Accuracy and certainty scores of Evaluators were analyzed using a 2 × 2 within subjects ANOVA with factors setting (TARGETED and NON-TARGETED) and linguistic difficulty (EASY and DIFFICULT). First, to assess which psychometric indexes explained variance in description quality, we performed a regression analysis with communicative success in the TARGETED setting as a dependent variable. Second, to correct for the individual differences in general performance on the Taboo game, a second analysis was conducted comparing the TARGETED to the NON-TARGETED setting by subtracting the communicative success scores obtained from the TARGETED and the NON-TARGETED setting. Third, regression analyses were conducted to investigate which cognitive traits explained communicative success during our manipulation of linguistic difficulty (DIFFICULT, EASY and EASY subtracted from DIFFICULT). In each regression analysis, the Communicators’ psychometric scores on all tests were entered as independent regressors in a stepwise fashion: a variation on the forward algorithm. Only those independent factors whose contribution was unique and significant were entered in the model ( p < 0.05), while at each subsequent search step redundant factors were removed. Since questionnaires indexing the same cognitive ability may potentially correlate, e.g., mentalizing ability was indexed by both the EQ and the IRI), we considered whether predictors correlated strongly with one another, but Pearson’s correlation coefficients were <0.8 across regressors. Only independent variables explaining unique variance are reported. All statistical analyses were conducted with IBM SPSS Statistics for Windows (Version 19.0).

REACTION TIMES, CERTAINTY RATINGS AND ACCURACY SCORES

Evaluators on average took 2.5 s (SD = 0.5 s) to generate a Guess-word. Evaluators found the task rather difficult (mean certainty rating = 2.25, SD = 0.29, 1–5 scale). However, Evaluators comprehended the Communicators’ Target-word descriptions well (mean percentage correct = 73%, SD = 5%, minimum score 62% and maximum 83%). There was no interaction in reaction times, certainty ratings, or accuracy scores between communicative setting (TARGETED, NON-TARGETED) and difficulty (EASY, DIFFICULT), neither was there a main effect of setting (TARGETED, NON-TARGETED). Evaluators planned shorter, were more certain and more accurate for Target-word descriptions made in the EASY condition (for statistics see Table 1 ).

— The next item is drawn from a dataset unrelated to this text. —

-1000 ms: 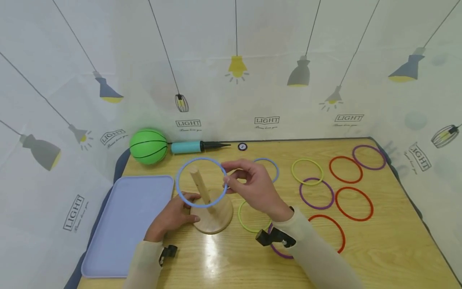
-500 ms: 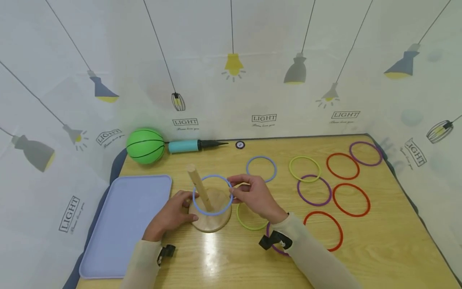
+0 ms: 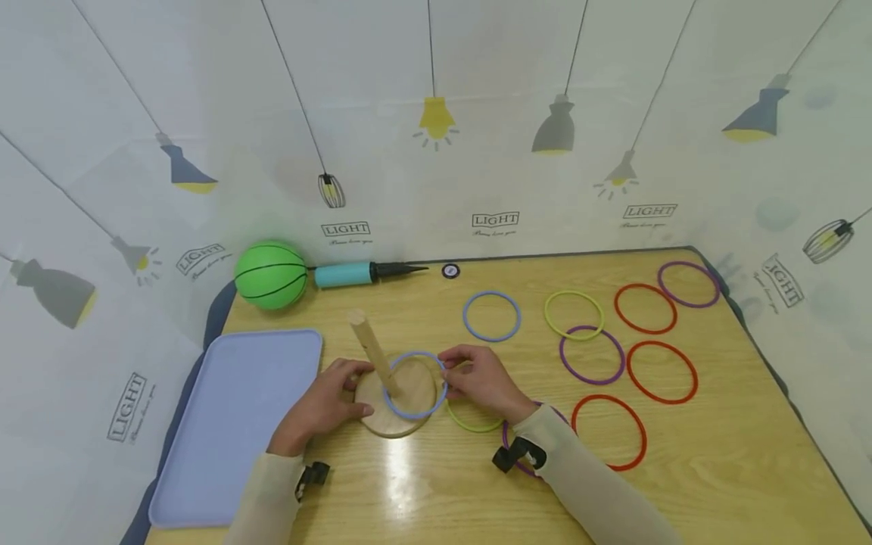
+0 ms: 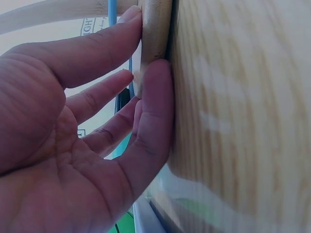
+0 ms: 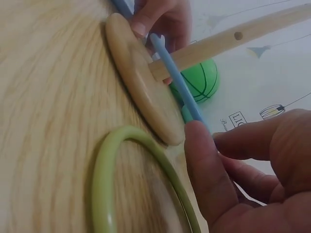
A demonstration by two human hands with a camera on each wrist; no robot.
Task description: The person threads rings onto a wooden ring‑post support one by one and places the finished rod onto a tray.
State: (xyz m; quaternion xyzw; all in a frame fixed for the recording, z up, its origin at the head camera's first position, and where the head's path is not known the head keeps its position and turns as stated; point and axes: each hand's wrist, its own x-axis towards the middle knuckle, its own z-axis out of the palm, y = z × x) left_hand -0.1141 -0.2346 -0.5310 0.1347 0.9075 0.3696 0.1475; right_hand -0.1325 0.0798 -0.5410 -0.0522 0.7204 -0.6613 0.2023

Repeated measures analysis of variance was applied on reaction times, certainty ratings and accuracy scores of Evaluators when listening to Target-word descriptions made by Communicators in an earlier conducted fMRI experiment.

The model contained the factors communicative setting (descriptions that Evaluators listened to were made in the TARGETED or the NON-TARGETED setting) and linguistic difficulty (descriptions were made in the EASY or DIFFICULT condition). Evaluators planned shorter ( F (1,15) = 11.25, p < 0.01), were more certain ( F (1,15) = 11.75, p < 0.01) and more accurate ( F (1,15) = 7.45, p < 0.05) for Target-word description made in the easy condition.

COMMUNICATIVE SUCCESS AND INDIVIDUAL DIFFERENCES

Only those regressors explaining a statistically significant portion of variance are described here (for statistics see Table 2 ). Communicative success during the TARGETED setting was positively driven by the Communicators’ motivation to solve complex tasks as indexed by the NCS ( Table 2 , see Figure 2A ). No such effect was observed during the NON-TARGETED trials. Indexes of empathy (IRI, EQ) did not account significantly for variance in performance.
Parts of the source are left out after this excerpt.